For institutional investors in the UK

Equity income investing: key market drivers

Ben Lofthouse, CFA

Ben Lofthouse, CFA

Head of Global Equity Income | Portfolio Manager

7 Apr 2022
5 minute read

Ben Lofthouse, Head of Global Equity Income, provides a summary of some of the key market drivers from the first quarter and key themes to watch going forward.

Key takeaways

  • The extent to which inflation, rising interest rates and supply chain issues ultimately impact global growth will depend largely on how the Russia-Ukraine situation evolves.
  • At the same time, investment in themes supportive of growth, such as decarbonization and digitization, may actually accelerate amid the conflict.
  • Dividends have formed an important part of returns during past periods of uncertainty. We are seeing indications of a rotation toward income stocks and will watch to see if this theme gathers momentum.

What are the key takeaways as you see them from the first quarter?

The first three months of the year have seen much to unsettle markets and geopolitics. One important takeaway for investors is that supply chain issues appear set to continue. Shortages of parts and raw materials mean that investments in these areas and additional capacity are more necessary than ever. The COVID pandemic initially highlighted the vulnerability of supply chains, and the tragic events now unfolding with Russia’s invasion of Ukraine are placing further emphasis on the issue. From a company and a global trade perspective, this is likely to require meaningful investment aimed at diversifying sources of materials and supply, potentially with moves toward onshoring.

There has also been a reassessment of inflation levels. The bond market in particular is clearly set to reevaluate how long inflation will stay high and how central bankers will react. At the same time, the quarter saw a significant rotation within the market, with previous strong performers giving way to large areas such as the resources sector, which is benefiting from strength in prices, and that provided some stability to top-level numbers as we go through this transition period.

How do you see the risks of inflation and geopolitics evolving over the rest of the year?

Geopolitical risks are always extremely difficult to forecast. In our view, one of the best approaches investors can take in this type of environment is to be diversified and try to avoid making binary bets around what might or might not happen. As the situation develops, we are likely to find that most companies – particularly large blue chip listed companies – are more resilient than people might expect. Most of these companies have strong balance sheets, and in many cases, have well-diversified revenues from all over the world.

In terms of interest rates, it will likely depend primarily on the Russia/Ukraine conflict. The longer it continues, the longer supply chain issues will persist and natural resources prices such as oil and gas will remain elevated, all of which ultimately leads to a greater impact on global growth.

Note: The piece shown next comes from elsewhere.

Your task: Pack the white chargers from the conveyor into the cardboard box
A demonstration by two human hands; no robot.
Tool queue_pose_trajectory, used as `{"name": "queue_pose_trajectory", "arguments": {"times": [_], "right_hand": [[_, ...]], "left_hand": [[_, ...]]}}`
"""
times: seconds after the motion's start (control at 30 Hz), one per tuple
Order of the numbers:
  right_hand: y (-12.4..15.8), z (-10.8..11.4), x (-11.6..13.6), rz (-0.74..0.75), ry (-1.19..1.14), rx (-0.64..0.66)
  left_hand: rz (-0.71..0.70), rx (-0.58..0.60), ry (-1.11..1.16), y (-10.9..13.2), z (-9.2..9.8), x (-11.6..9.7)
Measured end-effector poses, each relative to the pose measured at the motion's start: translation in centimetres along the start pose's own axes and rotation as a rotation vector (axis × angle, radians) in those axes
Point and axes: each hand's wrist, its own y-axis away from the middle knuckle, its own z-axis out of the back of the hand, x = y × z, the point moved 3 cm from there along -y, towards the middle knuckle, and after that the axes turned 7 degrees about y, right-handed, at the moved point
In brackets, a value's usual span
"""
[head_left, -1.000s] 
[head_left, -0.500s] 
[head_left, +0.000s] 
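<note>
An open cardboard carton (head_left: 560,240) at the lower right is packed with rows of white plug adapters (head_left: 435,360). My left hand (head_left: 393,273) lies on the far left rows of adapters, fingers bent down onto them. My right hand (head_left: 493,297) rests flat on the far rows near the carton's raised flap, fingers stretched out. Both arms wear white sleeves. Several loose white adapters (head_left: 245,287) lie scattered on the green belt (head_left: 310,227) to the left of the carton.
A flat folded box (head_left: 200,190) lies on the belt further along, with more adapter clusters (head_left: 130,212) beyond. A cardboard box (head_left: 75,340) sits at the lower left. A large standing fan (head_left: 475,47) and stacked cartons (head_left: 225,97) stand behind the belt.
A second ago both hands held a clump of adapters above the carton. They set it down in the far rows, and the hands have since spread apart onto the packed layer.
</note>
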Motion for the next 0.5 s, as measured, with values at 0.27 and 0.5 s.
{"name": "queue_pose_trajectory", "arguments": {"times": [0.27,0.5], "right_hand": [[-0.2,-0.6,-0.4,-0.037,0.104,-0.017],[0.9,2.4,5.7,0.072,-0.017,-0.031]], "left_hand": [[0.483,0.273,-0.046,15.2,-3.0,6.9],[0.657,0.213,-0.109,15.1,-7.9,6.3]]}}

Most people believe that if things were to de-escalate, some of the economic damage would reverse quite quickly. But the key thing for investors to watch is how long this will continue and what the end resolution will look like.

Are there reasons for optimism at a corporate level?

Looking outside the immediate impact of what's going on in Eastern Europe, I would expect a continuation of what we were seeing two or three months ago, with growth and capital expenditures broadening out from areas that were quite narrow during the early stages of COVID, such as stay-at-home beneficiaries.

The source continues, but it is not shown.